---------- Recorded information

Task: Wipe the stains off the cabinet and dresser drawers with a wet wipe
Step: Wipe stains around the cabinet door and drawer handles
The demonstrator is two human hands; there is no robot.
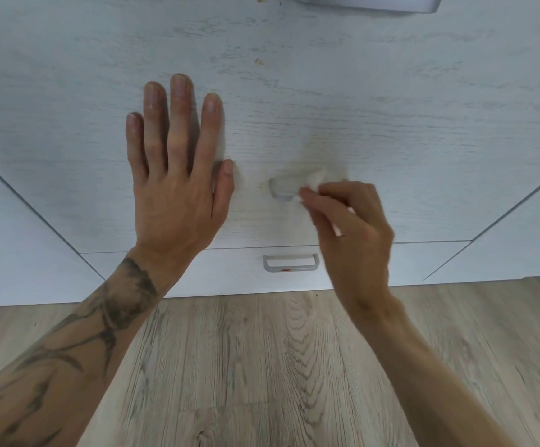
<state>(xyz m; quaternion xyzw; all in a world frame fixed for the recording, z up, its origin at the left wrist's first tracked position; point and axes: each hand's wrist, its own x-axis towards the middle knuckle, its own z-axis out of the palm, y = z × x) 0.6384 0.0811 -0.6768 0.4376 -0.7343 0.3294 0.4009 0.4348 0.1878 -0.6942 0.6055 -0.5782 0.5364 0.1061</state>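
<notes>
Left hand flat, fingers spread, on the drawer front; right hand pinching a wadded wet wipe against the drawer handle; brown stain spots above.

Both arms are bare from the hands back to the picture's edge, with no sleeve, watch, ring or glove to be seen. The left hand is unmarked, with short plain nails, but just behind its wrist a dark tattoo begins and runs along the forearm in grey-black shaded, wing-like strokes with thin lines between them. The right hand and its forearm carry no marking.
</notes>
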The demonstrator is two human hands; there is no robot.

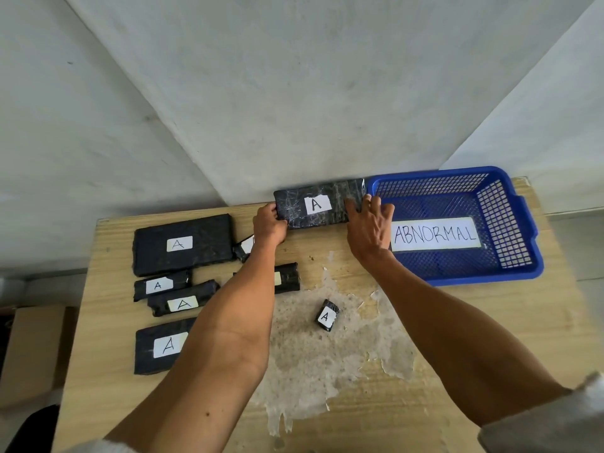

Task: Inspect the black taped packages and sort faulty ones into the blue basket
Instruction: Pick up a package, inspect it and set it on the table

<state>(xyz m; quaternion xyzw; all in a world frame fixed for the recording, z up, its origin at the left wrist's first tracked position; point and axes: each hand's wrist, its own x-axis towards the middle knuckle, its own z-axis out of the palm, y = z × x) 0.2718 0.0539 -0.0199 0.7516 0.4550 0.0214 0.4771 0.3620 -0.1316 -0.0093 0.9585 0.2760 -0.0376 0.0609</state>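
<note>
Package (157, 349) nearest the person, black with a white A label, lies flat at the table's (457, 338) near left. Its right end is hidden under the left forearm. In the middle of the table is a pale worn patch (327, 371), and a small package (327, 315) lies on its far part, well apart from the others.

Beyond the near package lie a long package (183, 302) and, just behind it, a short package (161, 285), both labelled A. To their right, a dark package (289, 277) shows past the left forearm, which covers its left half. Farther back on the left lies the big package (181, 245). Just beside its right end is another package (243, 248), mostly hidden by the left wrist.

At the far edge of the table both hands hold the held package (318, 204), its A label facing the camera. The left hand (269, 225) grips its left end, fingers curled round the edge. The right hand (369, 230) clasps the right end, fingers spread across the face and seemingly hooked over the far side. I cannot tell whether its lower edge touches the table.

Its right end meets the left rim of the blue basket (505, 223), which sits at the far right. The basket holds a white sign (434, 233) reading ABNORMAL. A pale wall (294, 93) rises behind.
</note>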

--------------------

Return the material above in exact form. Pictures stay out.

Expected answer:
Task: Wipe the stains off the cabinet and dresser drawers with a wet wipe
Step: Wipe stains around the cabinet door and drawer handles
The demonstrator is two human hands; there is no robot.
<state>(xyz m; quaternion xyzw; all in a world frame fixed for the recording, z up, its origin at the left wrist's first tracked position; point and axes: each hand's wrist, its own x-axis towards the middle knuckle, its own z-axis out of the palm, y = z × x) 0.6384 0.0811 -0.6768 0.4376 -0.7343 0.3294 0.4009 0.4348 0.1878 -0.6942 0.6055 -0.5782 0.5364 0.1061</state>
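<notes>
Left hand flat, fingers spread, on the drawer front; right hand pinching a wadded wet wipe against the drawer handle; brown stain spots above.

Both arms are bare from the hands back to the picture's edge, with no sleeve, watch, ring or glove to be seen. The left hand is unmarked, with short plain nails, but just behind its wrist a dark tattoo begins and runs along the forearm in grey-black shaded, wing-like strokes with thin lines between them. The right hand and its forearm carry no marking.
</notes>
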The demonstrator is two human hands; there is no robot.


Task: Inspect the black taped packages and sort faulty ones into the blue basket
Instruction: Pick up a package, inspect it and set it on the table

<state>(xyz m; quaternion xyzw; all in a world frame fixed for the recording, z up, its origin at the left wrist's first tracked position; point and axes: each hand's wrist, its own x-axis towards the middle knuckle, its own z-axis out of the palm, y = z × x) 0.2718 0.0539 -0.0199 0.7516 0.4550 0.0214 0.4771 0.3620 -0.1316 -0.0093 0.9585 0.2760 -0.0376 0.0609</state>
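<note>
Package (157, 349) nearest the person, black with a white A label, lies flat at the table's (457, 338) near left. Its right end is hidden under the left forearm. In the middle of the table is a pale worn patch (327, 371), and a small package (327, 315) lies on its far part, well apart from the others.

Beyond the near package lie a long package (183, 302) and, just behind it, a short package (161, 285), both labelled A. To their right, a dark package (289, 277) shows past the left forearm, which covers its left half. Farther back on the left lies the big package (181, 245). Just beside its right end is another package (243, 248), mostly hidden by the left wrist.

At the far edge of the table both hands hold the held package (318, 204), its A label facing the camera. The left hand (269, 225) grips its left end, fingers curled round the edge. The right hand (369, 230) clasps the right end, fingers spread across the face and seemingly hooked over the far side. I cannot tell whether its lower edge touches the table.

Its right end meets the left rim of the blue basket (505, 223), which sits at the far right. The basket holds a white sign (434, 233) reading ABNORMAL. A pale wall (294, 93) rises behind.
</note>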

There is nothing further to add to the answer.